使用 LINQ 从文本文件中获取唯一记录
Take unique records from text file using LINQ
我已经设置了ICollection<User>
列表:
public ICollection<User> MyUsers { get; set; }
public IList<User> GetUserList(string path)
{
MyUsers = File.ReadAllLines(path)
.Where(linia => linia.Length > 1)
.Select(line => Parse(line))
.ToList();
return new List<User>(MyUsers);
}
private static User Parse(string line)
{
var column = line.Split('|');
return new User
{
ReadTime = column [0],
idUser = column [1],
LastName = column [2],
FirstName = column [3],
City = column[4]
};
}
我的源文本文件如下所示:
2019-03-03|1|LN1|FN1|Berlin
2019-03-03|2|LN2|FN2|Rome
2019-03-03|3|LN3|FN3|Wien
2019-03-03|4|LN4|FN4|Londyn
....
2019-03-27|1|LN1|FN1|Berlin
2019-03-27|2|LN2|FN2|Rome
2019-03-27|3|LN3|FN3|Wien
2019-03-27|4|LN4|FN4|Londyn
当我 运行 这个时,我得到了包含相同记录的列表,只有 ReadTime
不同。
如何设置 unique MyUsers
列表,其中第 ReadTime
列将采用最后日期?
您可以尝试使用简单的 GroupBy
方法:
MyUsers = File.ReadAllLines(path)
.Where(linia => linia.Length > 1)
.Select(line => Parse(line))
.GroupBy(
u => u.idUser,
(key, grp) => new User() {
ReadTime = grp.Select(u => u.ReadTime).Max(),
idUser = key,
LastName = grp.Select(u => u.LastName).FirstOrDefault(),
FirstName = grp.Select(u => u.FirstName).FirstOrDefault(),
City = grp.Select(u => u.City).FirstOrDefault(),
})
.ToList();
您可以使用MoreLINQ-NuGet-package, there is useful DistinctBy-函数:
MyUsers = File.ReadAllLines(path)
.Where(linia => linia.Length > 1)
.Select(line => Parse(line))
.OrderByDescending(r => r.ReadTime)
.DistinctBy(r => new { r.City, r.FirstName, r.idUser, r.LastName })
.ToList();
我们可以 GroupBy
并找到每个组的 Max
日期:
IEnumerable<string> result = File
.ReadLines(path)
.Where(line => !string.IsNullOrWhiteSpace(line)) // to be on the safe side
.Select(line => {
int p = line.IndexOf('|');
return new {
date = line.Substring(0, p), // date to take Max
key = line.Substring(p + 1) // group key
};
})
.GroupBy(item => item.key, item => item.date)

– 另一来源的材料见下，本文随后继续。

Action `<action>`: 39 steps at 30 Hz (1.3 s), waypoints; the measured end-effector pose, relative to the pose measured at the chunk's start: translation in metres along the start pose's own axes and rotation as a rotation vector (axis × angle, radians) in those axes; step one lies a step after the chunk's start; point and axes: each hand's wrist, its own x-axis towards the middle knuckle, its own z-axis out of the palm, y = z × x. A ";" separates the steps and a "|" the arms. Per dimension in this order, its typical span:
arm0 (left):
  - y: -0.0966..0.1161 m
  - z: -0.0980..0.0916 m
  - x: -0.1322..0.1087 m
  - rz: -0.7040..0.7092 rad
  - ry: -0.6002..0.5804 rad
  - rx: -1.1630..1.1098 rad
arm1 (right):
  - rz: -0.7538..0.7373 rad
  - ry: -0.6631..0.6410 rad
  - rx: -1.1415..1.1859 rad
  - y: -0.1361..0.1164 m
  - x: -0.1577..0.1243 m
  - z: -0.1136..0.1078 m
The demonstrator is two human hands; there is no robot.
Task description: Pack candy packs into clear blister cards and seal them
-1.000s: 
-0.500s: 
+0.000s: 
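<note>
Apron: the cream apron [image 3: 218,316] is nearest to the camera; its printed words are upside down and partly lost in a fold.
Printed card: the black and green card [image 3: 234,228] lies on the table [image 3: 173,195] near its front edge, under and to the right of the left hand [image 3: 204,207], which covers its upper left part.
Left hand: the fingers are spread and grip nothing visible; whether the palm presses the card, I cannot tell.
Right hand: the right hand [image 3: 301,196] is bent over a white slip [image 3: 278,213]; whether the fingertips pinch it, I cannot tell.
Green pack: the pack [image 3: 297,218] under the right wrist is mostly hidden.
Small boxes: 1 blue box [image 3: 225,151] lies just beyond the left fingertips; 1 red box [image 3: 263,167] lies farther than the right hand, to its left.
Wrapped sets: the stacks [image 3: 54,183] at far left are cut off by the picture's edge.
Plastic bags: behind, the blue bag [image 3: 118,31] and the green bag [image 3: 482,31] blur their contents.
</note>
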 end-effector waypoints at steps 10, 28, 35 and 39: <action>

.Select(chunk => string.Join("|", chunk.Key, chunk.Max(item => item)));
过滤掉重复项后,我们可以解析成一个集合:
MyUsers = result
.Select(line => Parse(line))
.ToList();
我已经设置了ICollection<User>
列表:
public ICollection<User> MyUsers { get; set; }
public IList<User> GetUserList(string path)
{
MyUsers = File.ReadAllLines(path)
.Where(linia => linia.Length > 1)
.Select(line => Parse(line))
.ToList();
return new List<User>(MyUsers);
}
private static User Parse(string line)
{
var column = line.Split('|');
return new User
{
ReadTime = column [0],
idUser = column [1],
LastName = column [2],
FirstName = column [3],
City = column[4]
};
}
我的源文本文件如下所示:
2019-03-03|1|LN1|FN1|Berlin
2019-03-03|2|LN2|FN2|Rome
2019-03-03|3|LN3|FN3|Wien
2019-03-03|4|LN4|FN4|Londyn
....
2019-03-27|1|LN1|FN1|Berlin
2019-03-27|2|LN2|FN2|Rome
2019-03-27|3|LN3|FN3|Wien
2019-03-27|4|LN4|FN4|Londyn
当我 运行 这个时,我得到了包含相同记录的列表,只有 ReadTime
不同。
如何设置 unique MyUsers
列表,其中第 ReadTime
列将采用最后日期?
您可以尝试使用简单的 GroupBy
方法:
MyUsers = File.ReadAllLines(path)
.Where(linia => linia.Length > 1)
.Select(line => Parse(line))
.GroupBy(
u => u.idUser,
(key, grp) => new User() {
ReadTime = grp.Select(u => u.ReadTime).Max(),
idUser = key,
LastName = grp.Select(u => u.LastName).FirstOrDefault(),
FirstName = grp.Select(u => u.FirstName).FirstOrDefault(),
City = grp.Select(u => u.City).FirstOrDefault(),
})
.ToList();
您可以使用MoreLINQ-NuGet-package, there is useful DistinctBy-函数:
MyUsers = File.ReadAllLines(path)
.Where(linia => linia.Length > 1)
.Select(line => Parse(line))
.OrderByDescending(r => r.ReadTime)
.DistinctBy(r => new { r.City, r.FirstName, r.idUser, r.LastName })
.ToList();
我们可以 GroupBy
并找到每个组的 Max
日期:
IEnumerable<string> result = File
.ReadLines(path)
.Where(line => !string.IsNullOrWhiteSpace(line)) // to be on the safe side
.Select(line => {
int p = line.IndexOf('|');
return new {
date = line.Substring(0, p), // date to take Max
key = line.Substring(p + 1) // group key
};
})
.GroupBy(item => item.key, item => item.date)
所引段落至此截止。